Source data section start

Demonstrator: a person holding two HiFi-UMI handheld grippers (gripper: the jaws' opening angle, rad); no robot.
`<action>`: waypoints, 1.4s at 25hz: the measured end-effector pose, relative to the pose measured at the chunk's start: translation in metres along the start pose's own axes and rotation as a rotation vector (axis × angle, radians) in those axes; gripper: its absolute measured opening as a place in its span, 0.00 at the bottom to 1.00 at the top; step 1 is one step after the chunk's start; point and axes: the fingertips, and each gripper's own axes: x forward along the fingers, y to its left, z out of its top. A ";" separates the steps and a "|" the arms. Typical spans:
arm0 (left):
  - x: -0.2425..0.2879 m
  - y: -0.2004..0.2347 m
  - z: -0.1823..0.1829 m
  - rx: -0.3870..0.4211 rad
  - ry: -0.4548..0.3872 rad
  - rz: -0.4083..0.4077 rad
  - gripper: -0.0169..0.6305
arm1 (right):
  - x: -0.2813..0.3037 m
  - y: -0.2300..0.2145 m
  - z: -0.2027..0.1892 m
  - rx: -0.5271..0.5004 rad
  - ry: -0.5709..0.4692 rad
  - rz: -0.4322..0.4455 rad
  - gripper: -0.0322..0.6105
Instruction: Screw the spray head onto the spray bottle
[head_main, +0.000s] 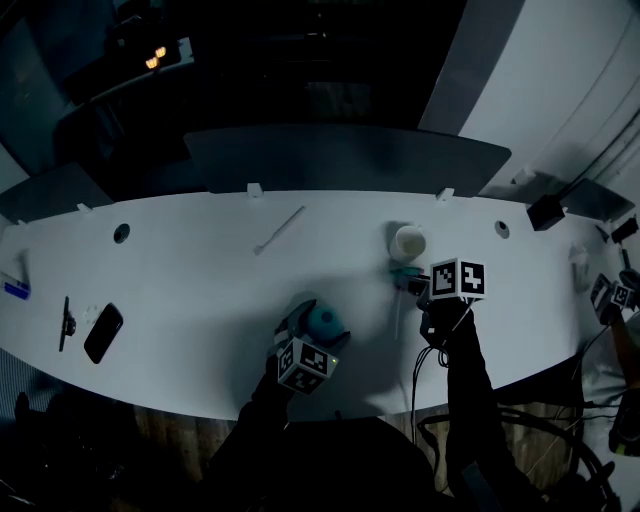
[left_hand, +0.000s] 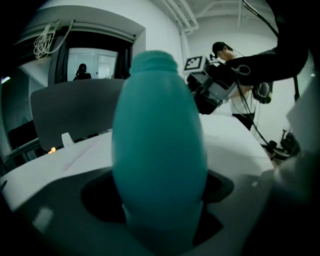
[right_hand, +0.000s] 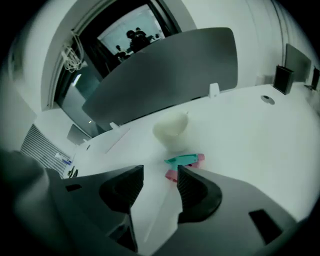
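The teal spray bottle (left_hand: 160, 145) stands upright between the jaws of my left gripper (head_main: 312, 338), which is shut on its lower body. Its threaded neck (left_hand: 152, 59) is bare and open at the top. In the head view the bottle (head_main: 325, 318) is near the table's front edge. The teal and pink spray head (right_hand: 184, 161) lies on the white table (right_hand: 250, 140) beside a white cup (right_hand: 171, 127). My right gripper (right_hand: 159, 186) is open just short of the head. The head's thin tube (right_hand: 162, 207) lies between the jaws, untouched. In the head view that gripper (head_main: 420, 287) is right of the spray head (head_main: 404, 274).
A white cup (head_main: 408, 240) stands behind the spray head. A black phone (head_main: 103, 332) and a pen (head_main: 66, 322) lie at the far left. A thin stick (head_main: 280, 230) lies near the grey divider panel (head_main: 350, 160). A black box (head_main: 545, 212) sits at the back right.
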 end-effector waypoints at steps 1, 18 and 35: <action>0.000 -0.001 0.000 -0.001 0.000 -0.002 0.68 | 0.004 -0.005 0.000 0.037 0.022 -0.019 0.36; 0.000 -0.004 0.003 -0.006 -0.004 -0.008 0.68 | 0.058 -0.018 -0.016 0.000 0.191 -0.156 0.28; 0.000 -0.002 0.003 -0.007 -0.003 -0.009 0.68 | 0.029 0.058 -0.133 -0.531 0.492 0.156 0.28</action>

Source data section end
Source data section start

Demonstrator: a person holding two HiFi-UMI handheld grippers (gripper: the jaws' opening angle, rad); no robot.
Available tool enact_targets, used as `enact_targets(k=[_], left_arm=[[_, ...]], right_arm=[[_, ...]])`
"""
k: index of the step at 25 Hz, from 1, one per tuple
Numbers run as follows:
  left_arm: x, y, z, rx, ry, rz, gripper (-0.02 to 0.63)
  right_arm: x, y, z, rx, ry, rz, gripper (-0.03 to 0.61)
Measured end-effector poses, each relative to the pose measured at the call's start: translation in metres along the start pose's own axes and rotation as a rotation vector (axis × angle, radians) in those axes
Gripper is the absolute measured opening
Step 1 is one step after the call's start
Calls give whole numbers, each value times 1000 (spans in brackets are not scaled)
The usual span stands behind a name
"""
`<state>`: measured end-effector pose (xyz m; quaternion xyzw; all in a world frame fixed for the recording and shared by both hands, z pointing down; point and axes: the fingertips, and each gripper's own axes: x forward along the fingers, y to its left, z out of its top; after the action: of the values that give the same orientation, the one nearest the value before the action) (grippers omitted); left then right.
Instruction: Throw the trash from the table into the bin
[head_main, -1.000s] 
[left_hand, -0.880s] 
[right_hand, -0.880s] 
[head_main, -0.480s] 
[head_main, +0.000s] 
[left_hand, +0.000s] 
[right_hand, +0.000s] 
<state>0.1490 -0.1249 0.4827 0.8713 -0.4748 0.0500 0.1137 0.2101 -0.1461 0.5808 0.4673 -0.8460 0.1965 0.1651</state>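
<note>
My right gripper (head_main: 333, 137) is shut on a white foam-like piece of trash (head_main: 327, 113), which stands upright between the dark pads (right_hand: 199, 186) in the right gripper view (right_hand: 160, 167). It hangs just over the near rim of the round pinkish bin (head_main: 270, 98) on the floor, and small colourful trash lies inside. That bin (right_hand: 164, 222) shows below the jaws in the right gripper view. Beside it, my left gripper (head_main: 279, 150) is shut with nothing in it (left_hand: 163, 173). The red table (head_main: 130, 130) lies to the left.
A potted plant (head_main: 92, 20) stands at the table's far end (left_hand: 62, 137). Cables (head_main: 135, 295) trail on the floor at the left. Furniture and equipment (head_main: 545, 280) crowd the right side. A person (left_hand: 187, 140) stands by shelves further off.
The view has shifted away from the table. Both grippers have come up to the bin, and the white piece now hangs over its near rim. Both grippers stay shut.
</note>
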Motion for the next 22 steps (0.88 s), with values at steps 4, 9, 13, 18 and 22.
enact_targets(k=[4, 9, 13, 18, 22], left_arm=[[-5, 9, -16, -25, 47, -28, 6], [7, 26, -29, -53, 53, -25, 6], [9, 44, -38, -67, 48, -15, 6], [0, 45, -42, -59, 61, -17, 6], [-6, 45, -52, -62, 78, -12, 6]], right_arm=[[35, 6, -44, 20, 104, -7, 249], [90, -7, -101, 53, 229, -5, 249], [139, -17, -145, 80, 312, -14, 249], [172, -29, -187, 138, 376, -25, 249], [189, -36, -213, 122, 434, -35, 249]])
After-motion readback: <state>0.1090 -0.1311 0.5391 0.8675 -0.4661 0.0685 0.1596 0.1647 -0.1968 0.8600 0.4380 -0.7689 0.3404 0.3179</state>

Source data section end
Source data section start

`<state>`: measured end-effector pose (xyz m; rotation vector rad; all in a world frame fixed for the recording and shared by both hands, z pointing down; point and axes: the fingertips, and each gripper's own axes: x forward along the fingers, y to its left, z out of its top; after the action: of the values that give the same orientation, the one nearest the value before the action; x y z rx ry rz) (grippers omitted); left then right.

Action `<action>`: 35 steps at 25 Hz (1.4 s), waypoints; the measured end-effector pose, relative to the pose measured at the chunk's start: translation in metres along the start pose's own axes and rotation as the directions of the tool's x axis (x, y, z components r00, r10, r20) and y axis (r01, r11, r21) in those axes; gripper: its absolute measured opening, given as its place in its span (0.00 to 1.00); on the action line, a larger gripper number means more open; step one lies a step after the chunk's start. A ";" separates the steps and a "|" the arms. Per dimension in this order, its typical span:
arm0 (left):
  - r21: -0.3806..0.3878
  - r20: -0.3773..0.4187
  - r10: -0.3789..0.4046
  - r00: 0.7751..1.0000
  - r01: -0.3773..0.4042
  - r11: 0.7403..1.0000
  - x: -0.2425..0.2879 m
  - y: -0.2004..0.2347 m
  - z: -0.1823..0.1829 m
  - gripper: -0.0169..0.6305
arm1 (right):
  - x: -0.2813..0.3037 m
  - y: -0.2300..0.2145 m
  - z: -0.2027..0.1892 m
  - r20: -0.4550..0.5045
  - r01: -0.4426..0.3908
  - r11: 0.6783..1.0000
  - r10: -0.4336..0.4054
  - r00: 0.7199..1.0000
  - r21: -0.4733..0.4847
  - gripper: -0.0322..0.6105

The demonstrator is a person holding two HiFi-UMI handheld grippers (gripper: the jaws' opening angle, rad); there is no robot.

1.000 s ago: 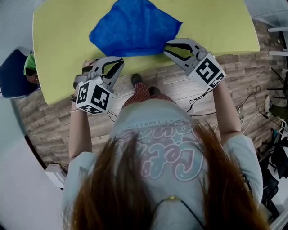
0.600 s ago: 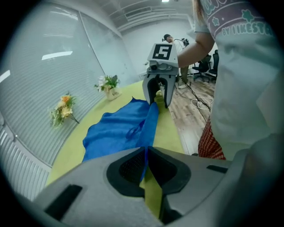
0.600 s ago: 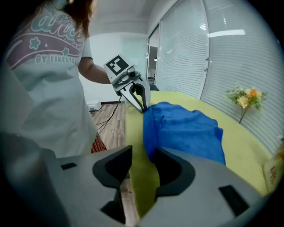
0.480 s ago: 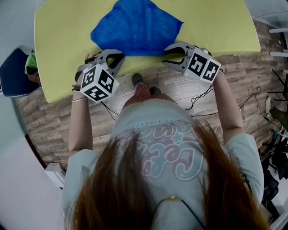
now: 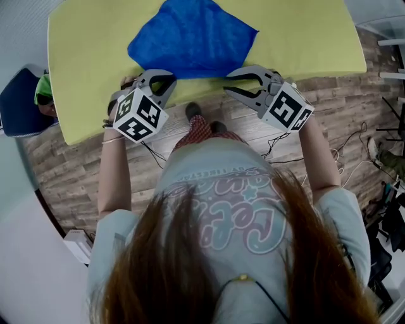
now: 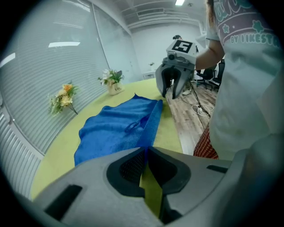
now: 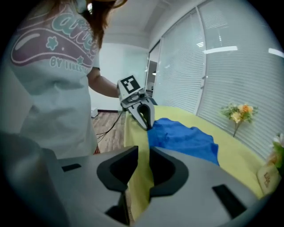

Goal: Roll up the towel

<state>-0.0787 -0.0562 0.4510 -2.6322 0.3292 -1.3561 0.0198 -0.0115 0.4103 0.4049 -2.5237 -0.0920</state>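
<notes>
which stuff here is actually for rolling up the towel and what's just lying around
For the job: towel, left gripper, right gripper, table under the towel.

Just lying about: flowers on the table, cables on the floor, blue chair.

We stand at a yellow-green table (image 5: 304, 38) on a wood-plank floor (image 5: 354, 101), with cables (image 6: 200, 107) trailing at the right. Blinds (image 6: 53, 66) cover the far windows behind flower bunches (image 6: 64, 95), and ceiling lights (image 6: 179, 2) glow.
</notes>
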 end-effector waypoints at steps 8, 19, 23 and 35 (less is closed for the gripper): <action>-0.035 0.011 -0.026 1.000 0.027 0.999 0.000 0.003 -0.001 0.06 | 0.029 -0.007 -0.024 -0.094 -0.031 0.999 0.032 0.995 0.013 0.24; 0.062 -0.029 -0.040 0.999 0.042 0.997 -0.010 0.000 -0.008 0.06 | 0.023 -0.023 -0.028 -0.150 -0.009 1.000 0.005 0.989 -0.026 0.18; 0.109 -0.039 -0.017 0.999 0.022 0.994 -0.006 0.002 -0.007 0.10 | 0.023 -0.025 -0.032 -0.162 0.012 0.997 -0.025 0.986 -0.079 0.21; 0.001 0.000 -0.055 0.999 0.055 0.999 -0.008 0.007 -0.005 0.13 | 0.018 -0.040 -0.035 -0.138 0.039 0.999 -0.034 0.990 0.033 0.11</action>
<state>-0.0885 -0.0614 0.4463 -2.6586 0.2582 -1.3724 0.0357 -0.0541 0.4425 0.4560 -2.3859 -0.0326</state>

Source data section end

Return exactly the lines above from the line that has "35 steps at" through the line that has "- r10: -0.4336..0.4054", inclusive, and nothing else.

Action `<action>`: 35 steps at 25 Hz (1.4 s), waypoints; the measured end-effector pose, relative to the pose measured at the chunk's start: translation in metres along the start pose's own axes and rotation as the directions of the tool's x axis (x, y, z components r00, r10, r20) and y axis (r01, r11, r21) in those axes; gripper: its absolute measured opening, given as its place in its span (0.00 to 1.00); on the action line, a larger gripper number means more open; step one lies a step after the chunk's start. A ";" separates the steps and a "|" the arms. Per dimension in this order, its typical span:
arm0 (left):
  - r21: -0.3806..0.3878
  - r20: -0.3773..0.4187
  - r10: -0.3789..0.4046
  - r00: 0.7751..1.0000
  - r01: -0.3773..0.4042
  - r11: 0.7403..1.0000
  - x: -0.2425..0.2879 m
  - y: -0.2004..0.2347 m
  - z: -0.1823..0.1829 m
  - gripper: -0.0169..0.6305
arm1 (right):
  - x: -0.2813..0.3037 m
  - y: -0.2300..0.2145 m
  - z: -0.2027..0.1892 m
  - r20: -0.4550..0.5045
  - r01: -0.4426..0.3908
  - r11: 0.6783..1.0000
  - r10: -0.4336..0.4054

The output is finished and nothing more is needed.